Las bajas temperaturas representan cada invierno un desafío para numerosas familias de Río Grande, especialmente por los inconvenientes que genera el congelamiento de las conexiones de agua. Frente a esta situación, el Concejo Deliberante aprobó una ordenanza que propone cambiar el enfoque de atención y avanzar hacia un esquema de prevención y acondicionamiento de las instalaciones.
La iniciativa, impulsada por la concejal Vargas, establece la creación de un programa denominado “Esfuerzo Compartido”, mediante el cual el Municipio aportará la mano de obra necesaria para ejecutar tareas de saneamiento, aislamiento térmico y adecuación de las conexiones, mientras que los vecinos deberán proporcionar los materiales requeridos.
El objetivo es que las intervenciones puedan concretarse antes de que las temperaturas alcancen sus niveles más bajos, reduciendo así la posibilidad de que las cañerías se congelen, se produzcan roturas y las familias queden sin suministro de agua.
Un registro para anticiparse a los problemas
Como parte de la propuesta, se prevé la conformación de un registro de vecinos afectados por este tipo de inconvenientes, que permitirá identificar con anticipación los domicilios que requieren trabajos y organizar las intervenciones de manera preventiva.

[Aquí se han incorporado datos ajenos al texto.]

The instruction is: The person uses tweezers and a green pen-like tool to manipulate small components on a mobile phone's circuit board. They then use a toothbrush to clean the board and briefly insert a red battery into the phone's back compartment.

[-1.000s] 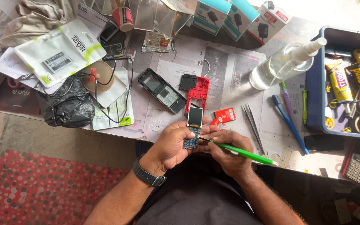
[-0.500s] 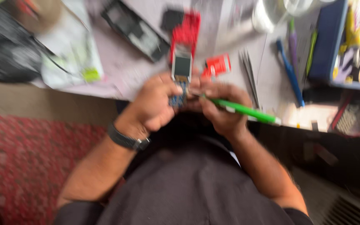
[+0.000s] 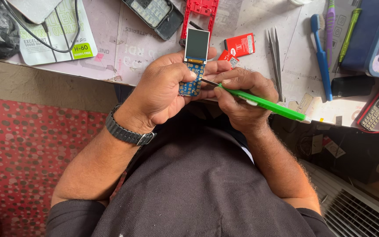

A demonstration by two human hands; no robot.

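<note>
Head cam: cluttered workbench [image 3: 110,52], red dotted floor [image 3: 23,153].

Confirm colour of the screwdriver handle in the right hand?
Bright green screwdriver handle, held by the right hand; head view.

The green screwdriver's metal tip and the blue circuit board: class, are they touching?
Touching. The head view shows the green screwdriver tip meeting the blue circuit board edge, no gap between them.

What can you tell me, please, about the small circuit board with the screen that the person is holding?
The circuit board is a narrow blue strip dotted with gold contact pads, with a small blank grey screen at its far end. It stands nearly upright in the picture, above the table edge. The left hand grips it, thumb on the pads. The metal tip of the green tool, held by the right hand, meets its right edge.
</note>
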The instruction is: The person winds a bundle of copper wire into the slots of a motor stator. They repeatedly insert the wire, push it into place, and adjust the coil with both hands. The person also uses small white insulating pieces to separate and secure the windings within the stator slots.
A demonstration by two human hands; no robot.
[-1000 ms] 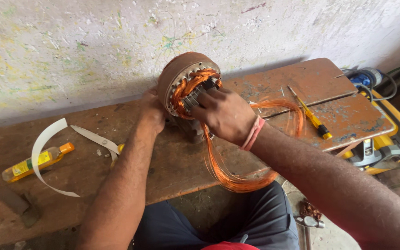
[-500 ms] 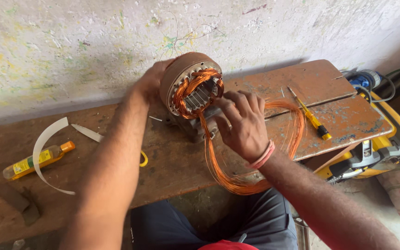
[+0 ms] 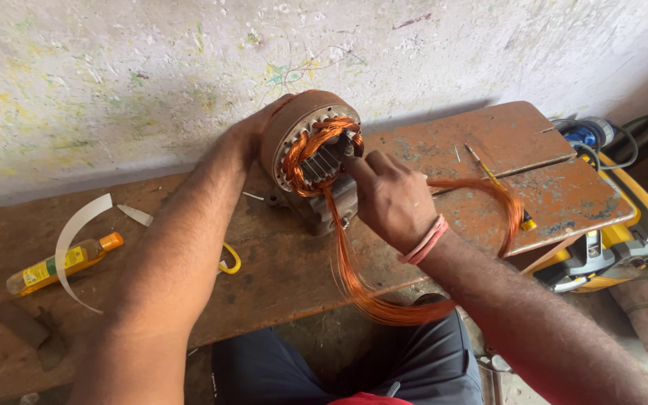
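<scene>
Standing on its side on the rusty surface point(image 3: 279, 262), against the wall, the round motor housing point(image 3: 294, 131) faces the camera. Left hand point(image 3: 253, 131) wraps around its outer shell, fingers curled over the back. Right hand point(image 3: 391, 199) presses fingertips into the copper wire point(image 3: 384, 304) at the opening, closed on the strands. The wire loops off the front edge. A yellow bottle point(image 3: 61, 262) and a screwdriver point(image 3: 496, 184) lie apart.

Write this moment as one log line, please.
left hand: steadies stator | right hand: presses copper wire into it | bench
</scene>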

Las tareas podrán ser realizadas directamente por trabajadores municipales o mediante la participación de cooperativas locales, según la modalidad que finalmente se determine para la implementación del programa.
La medida toma como antecedente la situación registrada durante el último invierno, cuando el Municipio debió realizar más de 400 intervenciones de emergencia relacionadas con el congelamiento de conexiones externas.

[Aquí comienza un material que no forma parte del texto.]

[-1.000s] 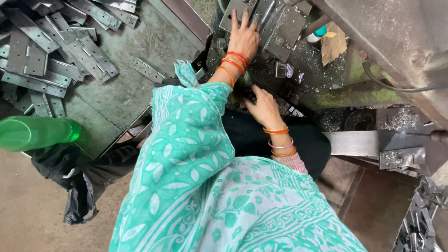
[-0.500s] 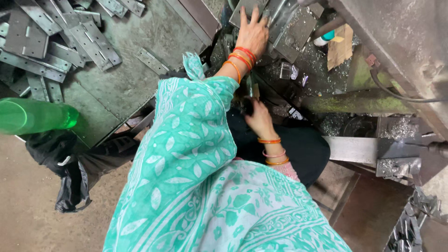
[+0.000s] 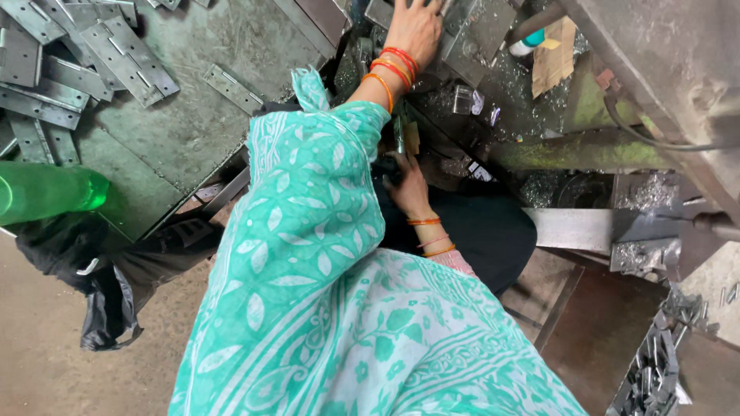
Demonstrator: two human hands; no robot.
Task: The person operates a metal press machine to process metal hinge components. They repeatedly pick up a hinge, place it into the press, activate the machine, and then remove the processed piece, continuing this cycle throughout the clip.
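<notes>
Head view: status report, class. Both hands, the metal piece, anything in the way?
Left hand flat on metal plate at machine bed. Right hand low beside a dark part, grip unclear. Teal sleeve hides the space between.

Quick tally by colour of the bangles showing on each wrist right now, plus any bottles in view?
Left hand bangles: 3 (2 red, 1 orange)
Right hand bangles: 3 (2 orange, 1 thin pale one)
Green bottle: 1
Total: 7

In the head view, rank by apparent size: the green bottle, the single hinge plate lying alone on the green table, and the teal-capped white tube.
1. green bottle, though it lies nearer the camera
2. hinge plate
3. teal-capped tube
</notes>
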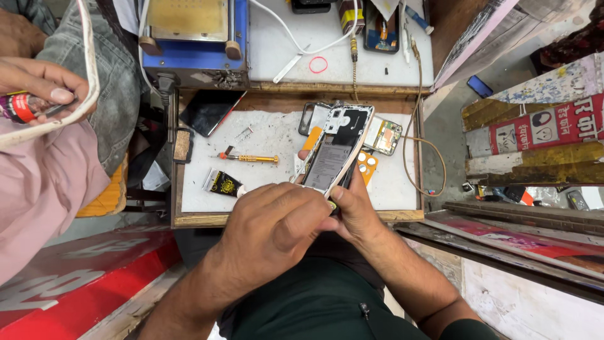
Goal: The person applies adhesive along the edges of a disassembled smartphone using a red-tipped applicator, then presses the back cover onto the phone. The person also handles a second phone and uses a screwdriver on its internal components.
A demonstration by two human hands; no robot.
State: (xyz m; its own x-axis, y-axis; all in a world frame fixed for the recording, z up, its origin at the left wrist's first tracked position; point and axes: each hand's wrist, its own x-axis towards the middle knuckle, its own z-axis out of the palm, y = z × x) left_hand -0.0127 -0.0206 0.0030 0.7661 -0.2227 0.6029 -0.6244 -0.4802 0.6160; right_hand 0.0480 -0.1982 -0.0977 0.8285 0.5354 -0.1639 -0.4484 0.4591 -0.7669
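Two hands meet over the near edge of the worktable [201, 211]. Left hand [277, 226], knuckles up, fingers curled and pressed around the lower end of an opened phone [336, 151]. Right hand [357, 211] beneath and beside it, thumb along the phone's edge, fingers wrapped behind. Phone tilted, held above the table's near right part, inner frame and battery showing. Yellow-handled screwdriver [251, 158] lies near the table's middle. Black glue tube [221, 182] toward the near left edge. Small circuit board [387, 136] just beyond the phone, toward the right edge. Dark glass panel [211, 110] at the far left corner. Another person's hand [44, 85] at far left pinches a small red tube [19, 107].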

De la emergencia a la prevención
El cambio de criterio apunta a evitar que el Estado intervenga únicamente cuando el inconveniente ya se produjo. La propuesta busca que las obras de acondicionamiento puedan realizarse con anticipación y, de esta manera, disminuir tanto los daños en las instalaciones como los gastos que deben afrontar las familias cuando se producen roturas.
Además de prevenir cortes de agua y desperfectos, el programa pretende optimizar los recursos municipales, evitando que durante los períodos de mayor frío se concentren numerosas intervenciones de emergencia.
Con la aprobación de la ordenanza, el próximo desafío será definir cómo se pondrá en marcha el programa, cuáles serán los requisitos de acceso y cuántas familias podrán beneficiarse de las tareas preventivas antes de la llegada de las temperaturas más extremas.